Minggu, 19 April 2009

Batam as Free Trade Zone; A Little Bit Late Anticipation by Upstream Oil and Gas Sector

First of all, for those who are not too familiar with the business activities of oil and gas in Indonesia, what I mean with “upstream” oil and gas sector is the activities related to exploration and exploitation of oil and gas. The scope of upstream is starting from searching resource, drilling, producing, field processing, and then selling it to buyers. While “downstream” refers to the activities of refining, marketing, and distributing the oil-and-gas-based products such as fuel, LPG, lubricants, etc.

Currently there are more than 200 oil companies operating in Indonesia under contractual agreement with the Government of Indonesia, both in exploration and producing status. These oil companies are under supervision and control of BP Migas (Badan Pelaksana Kegiatan Usaha Hulu Migas, or upstream oil & gas executive body) in line with Indonesia State Law (Undang-Undang) No. 22/2001.

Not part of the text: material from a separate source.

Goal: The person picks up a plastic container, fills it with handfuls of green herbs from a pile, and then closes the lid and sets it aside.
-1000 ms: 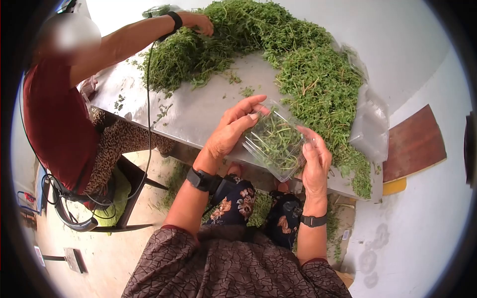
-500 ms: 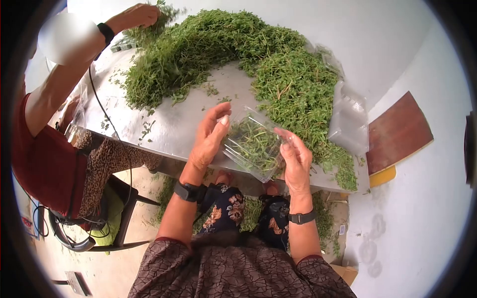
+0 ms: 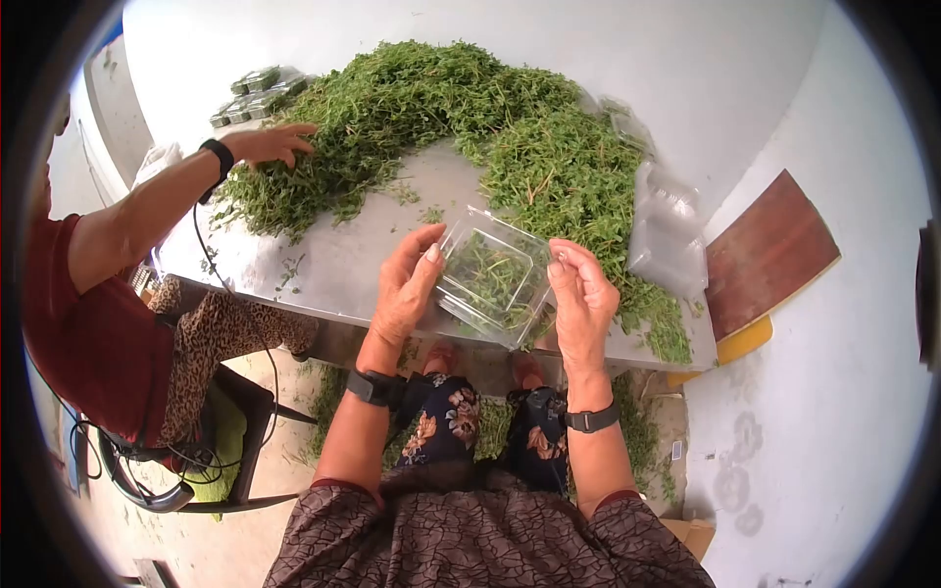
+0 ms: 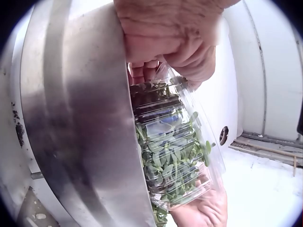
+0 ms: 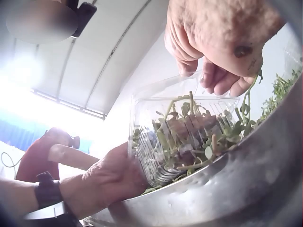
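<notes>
Between both hands, over the metal table's front edge, is a clear plastic box (image 3: 493, 274) with green sprigs inside. In the head view the left hand (image 3: 404, 284) grips its left side, and the right hand (image 3: 585, 304) pinches the upper right corner. The lid lies over the sprigs; whether it is latched I cannot tell. In the left wrist view, leaves (image 4: 173, 156) show through the ribbed wall. The right wrist view shows the right hand (image 5: 218, 42) at the lid's edge, a sprig (image 5: 246, 106) hanging outside by its fingers.
A large heap of greens (image 3: 431, 98) curves across the metal table (image 3: 363, 235). Empty clear boxes (image 3: 668, 230) stand at its right, filled boxes (image 3: 257, 93) at the back left. Another person (image 3: 98, 323) sits at the left, a hand at the heap. A brown board (image 3: 774, 255) lies beyond the right end.
The lid now lies flatter over the sprigs, and the box has turned slightly. The other person's hand has come back from the boxes to the heap. The head view has shifted.
</notes>
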Action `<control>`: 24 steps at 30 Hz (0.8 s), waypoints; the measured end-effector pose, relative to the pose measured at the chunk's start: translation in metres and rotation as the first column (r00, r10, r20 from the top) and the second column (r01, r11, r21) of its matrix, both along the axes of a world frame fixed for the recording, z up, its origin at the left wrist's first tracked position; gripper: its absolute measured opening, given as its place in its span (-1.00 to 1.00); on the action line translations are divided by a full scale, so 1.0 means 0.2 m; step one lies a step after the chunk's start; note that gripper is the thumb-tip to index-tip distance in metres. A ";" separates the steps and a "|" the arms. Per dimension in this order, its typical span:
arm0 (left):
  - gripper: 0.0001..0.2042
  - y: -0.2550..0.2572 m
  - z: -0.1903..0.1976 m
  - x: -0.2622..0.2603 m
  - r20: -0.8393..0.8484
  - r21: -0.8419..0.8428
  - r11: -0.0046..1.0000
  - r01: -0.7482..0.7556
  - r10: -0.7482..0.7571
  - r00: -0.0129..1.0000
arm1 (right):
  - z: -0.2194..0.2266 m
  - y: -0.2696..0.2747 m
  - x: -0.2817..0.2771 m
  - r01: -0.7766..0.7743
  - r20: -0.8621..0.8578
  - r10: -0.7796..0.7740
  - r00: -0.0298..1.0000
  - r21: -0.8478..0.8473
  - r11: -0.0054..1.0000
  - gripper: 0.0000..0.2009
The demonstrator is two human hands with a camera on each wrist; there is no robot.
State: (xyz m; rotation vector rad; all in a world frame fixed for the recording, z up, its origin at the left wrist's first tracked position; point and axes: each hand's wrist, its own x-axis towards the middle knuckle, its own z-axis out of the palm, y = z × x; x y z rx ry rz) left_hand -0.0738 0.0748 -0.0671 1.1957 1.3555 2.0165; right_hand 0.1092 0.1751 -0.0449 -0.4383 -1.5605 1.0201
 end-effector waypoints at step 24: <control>-0.73 0.01 -0.05 -0.08 0.394 0.341 0.940 0.014 -0.156 0.906 | 0.20 0.51 -0.10 0.184 0.742 -0.520 0.423 0.491 0.851 -0.54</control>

Based on State Law No. 24/2007 and State Regulation (Peraturan Pemerintah) No. 46/2007, status of Batam has been officially Free Trade Zone (FTZ) since 2007 – together with Bintan and Karimun islands. But the official operating guidelines, Finance Minister Regulations (Peraturan Menteri Keuangan) No. 45 and 46/PMK.03/2009 which were signed by the Finance Minister in March 2009, have just been effective on April 1, 2009. Therefore, following the FTZ status, now administratively all flows of materials in and out Batam as well as the customs ruling must follow all those governing regulations. In FTZ, the imported goods are basically free to come in (no import duties and import taxes applied). But, whenever the goods go out from Batam, the goods must be declared to Customs.

Batam has been a long time become an entry point and logistics base for importation of oil & gas materials. Before the spirit of regional autonomy implemented in early year 2000, most oil companies in Indonesia had their logistics base (office and warehouse) established in Batam. But now only a few (perhaps 3 or 4 companies) still have their own-operated logistics base there. Others, either outsource their logistics activities in Batam, or use other ports of entry throughout Indonesia for importation of oil and gas materials from overseas.

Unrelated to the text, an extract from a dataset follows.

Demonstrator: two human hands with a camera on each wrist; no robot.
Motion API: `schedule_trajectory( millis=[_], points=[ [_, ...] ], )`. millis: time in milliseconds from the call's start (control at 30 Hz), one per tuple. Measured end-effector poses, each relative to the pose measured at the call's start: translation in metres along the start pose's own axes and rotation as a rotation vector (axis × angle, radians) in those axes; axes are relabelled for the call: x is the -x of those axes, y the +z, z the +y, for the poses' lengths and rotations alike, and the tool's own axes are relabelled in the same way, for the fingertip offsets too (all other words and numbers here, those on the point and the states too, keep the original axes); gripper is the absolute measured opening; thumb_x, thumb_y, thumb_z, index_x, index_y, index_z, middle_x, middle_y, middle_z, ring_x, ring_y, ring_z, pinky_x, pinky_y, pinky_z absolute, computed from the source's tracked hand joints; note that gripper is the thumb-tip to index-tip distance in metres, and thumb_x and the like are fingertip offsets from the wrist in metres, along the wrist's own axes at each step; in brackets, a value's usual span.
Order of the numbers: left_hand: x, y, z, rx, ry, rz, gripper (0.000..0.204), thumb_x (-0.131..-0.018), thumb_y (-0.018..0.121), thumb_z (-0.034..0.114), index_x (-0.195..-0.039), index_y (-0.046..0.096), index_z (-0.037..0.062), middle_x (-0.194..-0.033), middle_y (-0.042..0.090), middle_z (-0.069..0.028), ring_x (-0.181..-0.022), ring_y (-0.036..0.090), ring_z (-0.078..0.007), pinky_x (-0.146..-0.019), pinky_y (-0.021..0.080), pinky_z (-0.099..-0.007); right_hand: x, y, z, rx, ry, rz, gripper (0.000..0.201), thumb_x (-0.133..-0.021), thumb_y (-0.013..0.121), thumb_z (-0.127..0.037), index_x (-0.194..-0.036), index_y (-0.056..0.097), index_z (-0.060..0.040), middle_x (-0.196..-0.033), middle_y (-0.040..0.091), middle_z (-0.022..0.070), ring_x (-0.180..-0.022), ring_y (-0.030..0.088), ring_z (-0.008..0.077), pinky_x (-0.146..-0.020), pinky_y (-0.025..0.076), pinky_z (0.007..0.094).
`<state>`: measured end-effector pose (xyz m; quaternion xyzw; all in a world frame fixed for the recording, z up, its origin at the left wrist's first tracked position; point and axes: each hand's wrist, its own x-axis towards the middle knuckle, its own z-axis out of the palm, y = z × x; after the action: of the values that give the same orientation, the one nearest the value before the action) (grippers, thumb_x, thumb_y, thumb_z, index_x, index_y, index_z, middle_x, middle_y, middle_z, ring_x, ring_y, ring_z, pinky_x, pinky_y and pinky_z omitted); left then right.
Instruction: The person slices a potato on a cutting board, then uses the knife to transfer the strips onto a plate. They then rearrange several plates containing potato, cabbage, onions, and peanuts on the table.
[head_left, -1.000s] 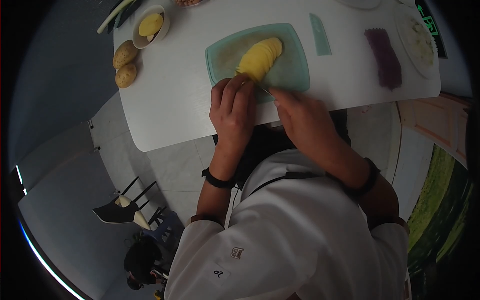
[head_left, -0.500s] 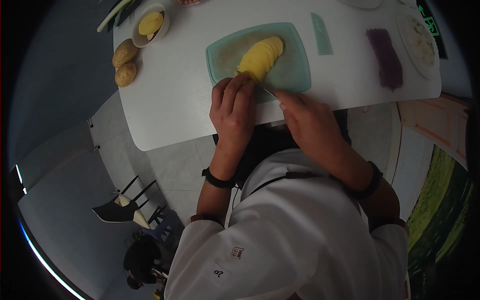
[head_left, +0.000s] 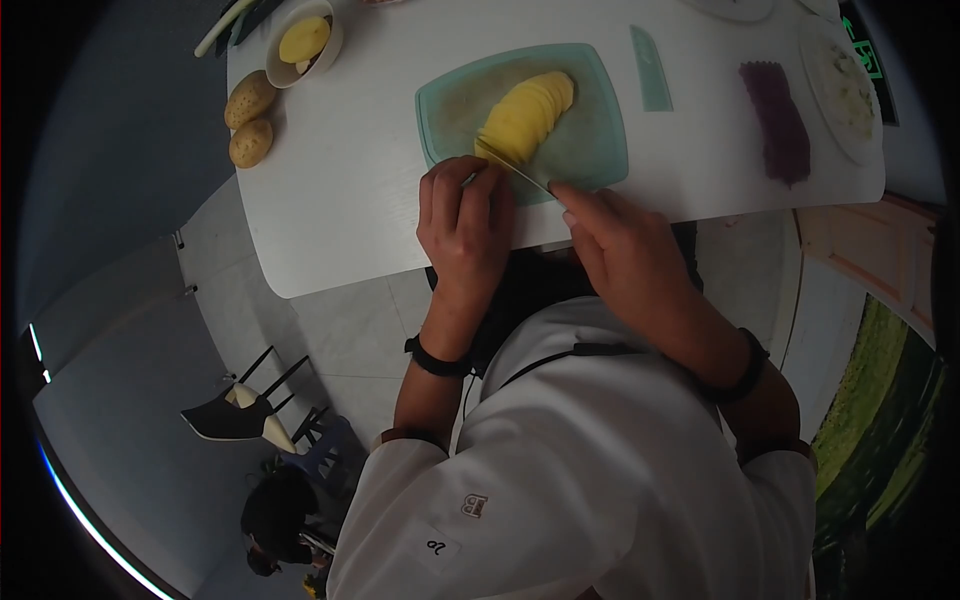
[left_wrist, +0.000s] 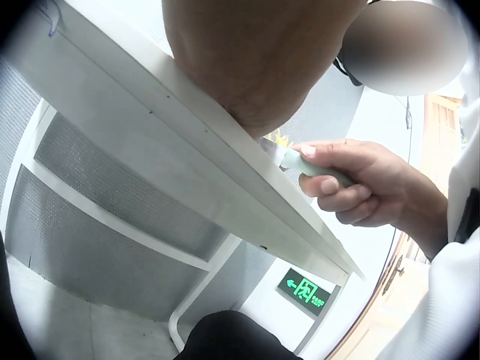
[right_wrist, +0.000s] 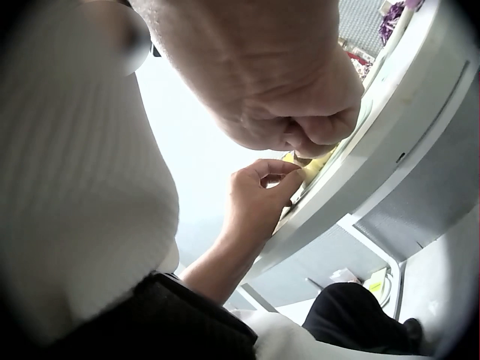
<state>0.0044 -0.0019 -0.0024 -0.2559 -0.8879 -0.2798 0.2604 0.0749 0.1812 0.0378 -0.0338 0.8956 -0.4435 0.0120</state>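
A peeled yellow potato [head_left: 525, 112], cut into thin overlapping slices, lies slantwise on the pale green cutting board [head_left: 442, 112]. My left hand [head_left: 462, 215] pinches its near end, fingers bent and thumb opposite, as the right wrist view shows. My right hand [head_left: 630, 240] grips a knife [head_left: 520, 173] by its light green handle [left_wrist: 319, 168], fingers wrapped round it. In the head view the blade angles across the potato's near end, just beyond the left fingertips. In the right wrist view my right hand hides most of the knife.
Two unpeeled potatoes [head_left: 250, 100] sit at the table's left edge beside a white bowl [head_left: 334, 62] holding a peeled one. Right of the board lie a flat green blade-shaped piece [head_left: 652, 70] and a purple strip [head_left: 775, 120]. A plate [head_left: 822, 100] stands at the far right.
My right hand has shifted slightly to the right, and more of the knife blade shows over the potato. The left fingers have drawn back a little towards the near edge, still on the potato.
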Motion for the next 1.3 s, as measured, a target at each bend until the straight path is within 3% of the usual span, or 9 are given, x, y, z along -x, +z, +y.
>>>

For the purpose of learning what the impacts of this Batam FTZ status to oil companies, I and one of my colleagues visited Batam early March 2009. Points of our visit were ports, Customs office, and BIDA (Batam Industrial Development Authority) office. To me, the most striking part of our visit was when we (I and my colleague) had a chance to talk to a BIDA officer – a lady. She said, since Batam status now is FTZ, all rules of the games underlining the status must be implemented and followed – no exception.

The current practice is, if an oil company would like to import oil and gas operation materials, the company should prepare the so-called “masterlist”. This masterlist then goes to Directorate General of Oil and Gas (Ditjen Migas) for verification. Ditjen Migas is technically assisted by PT. Surveyor Indonesia for doing the verification. After being verified (if Ditjen Migas agrees), the masterlist goes to the desk of Customs Head Office in Jakarta for final approval. Now, with the FTZ status, if an oil company uses Batam as point of importation entry, it means the masterlist must be approved by Batam authority, no longer by Customs. To my opinion, this new ruling if also applied to oil companies may disturb the upstream oil and gas business process in Indonesia. Quite serious. I sent a short message (SMS) to one of my friends at BP Migas before end of March 2009, but this fellow did not reply me back. I understand, he was newly appointed as a middle rank official (equivalent to Echelon II level if in Ministerial Department). Perhaps he was still busy figuring out what he should do in his new position.

What I want to say in this short article is that BP Migas – despite strategic role of oil and gas for Indonesia – often late in anticipating changes in business environment such as new government regulations. BP Migas itself is actually a government institution. So it has a lot more access to other government institutions than oil companies have. BP Migas should have known in advance if there are any new regulations that will affect the upstream oil and gas activities. Doesn’t have to wait until an oil company experience a problem. Eventhough up to certain extent oil and gas industries are treated as “lex specialist” (some government regulations may not be applied), but people at operational level (Customs, Trade Department, etc) are often not aware of this special treatment. That’s why BP Migas needs to be more proactive instead of only being reactive. When BP Migas was first established in 2002, many oil and gas stakeholders expected this institution to be an agent of change, not another agent of increasing bureaucracy.

After the fall of New Order regime, this country is “very productive” in producing so many new rules and regulations. The new rules and regulations sometimes contradict each other.